Monday, February 16, 2009

Not All Data Integration Connectors Are Alike

Connectors are a vital part of any data integration solution. No matter what data sources you're integrating—databases, applications, flat files, Web services, etc.—it's awfully handy to have a preconfigured connector or at least a template to minimize the amount of hand-coding required to move data out of or into a particular data source.

The importance of connectors is perfectly clear to customers. In news stories, such SaaS Integration: Real-World Problems, And How CIOs Are Solving Them, which appeared in InformationWeek in October, customers are blunt about their expectations regarding connectors: vendors need to have a lot of them, one for every piece of middleware being integrated, and vendors better know how to make them work.

[H.B. Fuller CIO Steven] John is asking SaaS vendors lots of questions related to middleware, such as whether they have developed plug-ins for a specific middleware package and whether they have direct experience implementing that middleware. "If they say no to either, it's a strike against them," he says.

Recognizing the importance of connectors to prospects, most integration vendors parade their list of connectors on their Web sites.

And certainly, if you walk the tradeshow floor at events like the O'Reilly Web 2.0 conference or the Enterprise 2.0 Conference in Boston, you'll find vendors rattling off the names of the connectors they have.

"SAP? Oh, yeah. We've got a connector for that."

I've written before about the misleading simplicity of this approach. Data connectors aren't like Converse sneakers. You can't simply amass a bunch of them (red, orange, purple, black), and assume you have what you need for every occasion.

Different data sources have different security and access requirements. Applications integrating with protected data need to ensure that the data remains protected. You certainly don't want to bypass all the security and access controls protecting, say, a SAP ERP system, simply so that social platform users can pull ERP data into their wiki pages. These requirements become even more pressing when you're dealing with data in the cloud, where it's outside the perimeter of an internally secured and controlled data center.

Another integration requirement, above mere "connectivity," is transformation. Data might need to be transformed ("groomed") or narrowed before being presented to a group. For example, if I'm pulling in sales numbers from the Tokyo office, I'd probably like to see the amounts in yen converted to dollars. It would be nice to have the integration solution do this, so that I know I'm using a tested conversion tool that the company officially endorses.

Beyond merely connecting, then, connectors may need to work as part of an integration solution that supports access controls, transformation, auditability, and orchestration (e.g., before providing data set X, ensure than operation Y is complete, so that X is valid and up-to-date).

The NetSuite Example

The other fallacy of the "Converse sneaker" approach to connectors is it assumes that all integration endpoints and APIs are more or less alike. There's a DB interface or a middleware API. You write to it. You're done.

Not always.

Some APIs are more interactive and complex.

NetSuite, the hosted provider of mid-market CRM, ERP, and accounting solutions, now has 6,600 active customers. So lots of people have reason to connect to NetSuite data.

Integrating with NetSuite, however, is more involved than integrating with other SaaS applications. Why? Because NetSuite provides a great deal of flexibility in customizing their basic record schema and in defining custom records. You can query meta data to discover some, but not all, aspects of the customization.
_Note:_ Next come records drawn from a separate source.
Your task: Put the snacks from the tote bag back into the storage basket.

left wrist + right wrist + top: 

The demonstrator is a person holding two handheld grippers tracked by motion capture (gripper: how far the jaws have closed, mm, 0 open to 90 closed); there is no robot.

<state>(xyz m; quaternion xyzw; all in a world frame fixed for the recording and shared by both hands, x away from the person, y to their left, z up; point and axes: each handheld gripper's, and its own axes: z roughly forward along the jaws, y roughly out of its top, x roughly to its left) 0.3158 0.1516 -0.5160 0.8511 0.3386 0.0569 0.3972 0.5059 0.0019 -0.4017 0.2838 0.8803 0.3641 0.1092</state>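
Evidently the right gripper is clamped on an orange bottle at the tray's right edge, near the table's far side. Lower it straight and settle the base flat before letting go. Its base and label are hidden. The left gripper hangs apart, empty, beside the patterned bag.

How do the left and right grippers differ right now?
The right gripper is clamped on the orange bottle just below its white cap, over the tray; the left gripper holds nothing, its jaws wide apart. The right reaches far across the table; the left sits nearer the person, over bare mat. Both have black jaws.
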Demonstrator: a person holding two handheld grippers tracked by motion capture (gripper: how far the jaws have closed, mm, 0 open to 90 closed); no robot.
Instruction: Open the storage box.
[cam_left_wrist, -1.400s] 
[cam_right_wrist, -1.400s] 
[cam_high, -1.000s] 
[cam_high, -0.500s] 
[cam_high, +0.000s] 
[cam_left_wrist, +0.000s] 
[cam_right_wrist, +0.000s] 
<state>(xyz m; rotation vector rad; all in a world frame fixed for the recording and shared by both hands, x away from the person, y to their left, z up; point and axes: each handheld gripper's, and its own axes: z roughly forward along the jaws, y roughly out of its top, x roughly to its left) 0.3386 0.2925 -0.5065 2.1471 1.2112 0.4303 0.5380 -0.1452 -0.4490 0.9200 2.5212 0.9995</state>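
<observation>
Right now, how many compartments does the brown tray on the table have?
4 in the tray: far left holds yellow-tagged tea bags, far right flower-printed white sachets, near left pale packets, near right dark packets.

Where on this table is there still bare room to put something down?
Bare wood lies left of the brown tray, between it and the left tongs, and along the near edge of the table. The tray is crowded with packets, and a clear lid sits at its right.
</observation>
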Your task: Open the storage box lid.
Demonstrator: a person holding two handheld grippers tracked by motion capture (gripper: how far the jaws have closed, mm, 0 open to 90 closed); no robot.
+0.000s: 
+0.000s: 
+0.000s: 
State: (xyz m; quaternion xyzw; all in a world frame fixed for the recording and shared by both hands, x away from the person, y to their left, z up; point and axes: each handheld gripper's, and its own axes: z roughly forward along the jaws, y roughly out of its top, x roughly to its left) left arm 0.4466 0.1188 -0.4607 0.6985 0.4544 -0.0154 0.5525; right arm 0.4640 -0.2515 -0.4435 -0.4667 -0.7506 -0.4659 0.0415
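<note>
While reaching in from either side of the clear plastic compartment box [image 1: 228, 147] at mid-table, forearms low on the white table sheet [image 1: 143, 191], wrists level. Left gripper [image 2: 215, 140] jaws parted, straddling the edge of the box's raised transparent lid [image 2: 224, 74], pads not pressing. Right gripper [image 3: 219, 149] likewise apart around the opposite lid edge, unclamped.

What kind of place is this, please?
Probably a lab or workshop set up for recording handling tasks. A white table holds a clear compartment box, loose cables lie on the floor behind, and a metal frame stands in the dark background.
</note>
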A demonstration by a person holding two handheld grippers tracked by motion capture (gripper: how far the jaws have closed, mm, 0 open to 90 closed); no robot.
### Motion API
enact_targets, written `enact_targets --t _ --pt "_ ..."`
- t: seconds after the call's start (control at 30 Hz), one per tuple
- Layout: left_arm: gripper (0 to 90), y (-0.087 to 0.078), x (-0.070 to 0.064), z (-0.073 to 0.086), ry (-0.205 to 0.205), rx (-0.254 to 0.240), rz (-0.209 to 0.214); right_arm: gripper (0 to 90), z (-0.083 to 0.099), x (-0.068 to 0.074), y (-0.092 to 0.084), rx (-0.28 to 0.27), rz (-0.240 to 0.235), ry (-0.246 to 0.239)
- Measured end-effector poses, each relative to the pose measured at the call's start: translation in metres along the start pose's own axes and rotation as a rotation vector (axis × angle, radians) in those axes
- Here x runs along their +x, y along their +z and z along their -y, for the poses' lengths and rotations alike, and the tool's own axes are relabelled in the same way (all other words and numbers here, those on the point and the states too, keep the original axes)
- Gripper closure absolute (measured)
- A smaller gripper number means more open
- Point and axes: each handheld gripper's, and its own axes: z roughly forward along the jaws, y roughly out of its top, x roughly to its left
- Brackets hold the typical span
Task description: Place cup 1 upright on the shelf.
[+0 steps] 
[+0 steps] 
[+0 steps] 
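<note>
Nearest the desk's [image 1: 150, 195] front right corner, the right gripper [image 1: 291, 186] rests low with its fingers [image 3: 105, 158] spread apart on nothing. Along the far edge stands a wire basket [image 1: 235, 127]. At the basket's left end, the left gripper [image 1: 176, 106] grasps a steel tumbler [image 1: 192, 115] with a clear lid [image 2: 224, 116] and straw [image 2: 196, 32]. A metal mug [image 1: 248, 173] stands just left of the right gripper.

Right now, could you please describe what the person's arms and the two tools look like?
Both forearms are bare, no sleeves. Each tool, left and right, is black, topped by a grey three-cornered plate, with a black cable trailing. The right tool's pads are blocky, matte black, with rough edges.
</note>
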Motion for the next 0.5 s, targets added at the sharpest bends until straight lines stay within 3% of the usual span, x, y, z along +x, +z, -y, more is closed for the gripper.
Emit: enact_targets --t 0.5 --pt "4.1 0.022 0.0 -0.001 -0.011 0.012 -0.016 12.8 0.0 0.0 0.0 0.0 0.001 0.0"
So a connector cannot rely on an automated process for discovering how an account has been customized and access its data.

Ideally, a connector should mask as much of this complexity as possible from the IT user creating the integration, so a good NetSuite connector will take advantage of the flexibility of the NetSuite API, while hiding as much of its complexity as possible from the user building or using the integration.

SnapLogic, an open source data integration company, offers a NetSuite connector that automates as much of this discovery as possible, while supporting integration that works with custom NetSuite records. Here's an explanation from the SnapLogic documentation pages:

NetSuite allows customization of its schema by allowing users to define custom record types and by adding custom fields to existing records. This extension package can automatically discover all the custom record types in a NetSuite account at install time. However, NetSuite does not provide interfaces which allow the extension package to discover custom fields have been added to all existing record types. The extension package is able to do this discovery for some kinds of records (like entity records, item records and CRM records), but not all. For this reason, a manual approach has been provided for specifying the custom fields of records. The user can use the NetSuite UI to browse the records and find custom fields that are of interest. The user can then use the utility: netsuite/resources/customize_resources.py (provided by the extensions package) to manually add custom fields to the SnapLogic Resources that represent a given NetSuite record types.

The connector automatically discovers of the accounts data schema as possible, then supports one-time additions for custom data. Once this set-up work is done, the user has a collection of ready-to-use, snap-together building blocks for building integration pipelines.

Because the connection reads the NetSuites schema, generates components, and supports customizations, it's able to provide NetSuite customers with a flexible solution for integrating NetSuite with other applications and data sources.

A more perfunctory connector would look just as good in a check list of available connectors, but it wouldn't serve users nearly as well.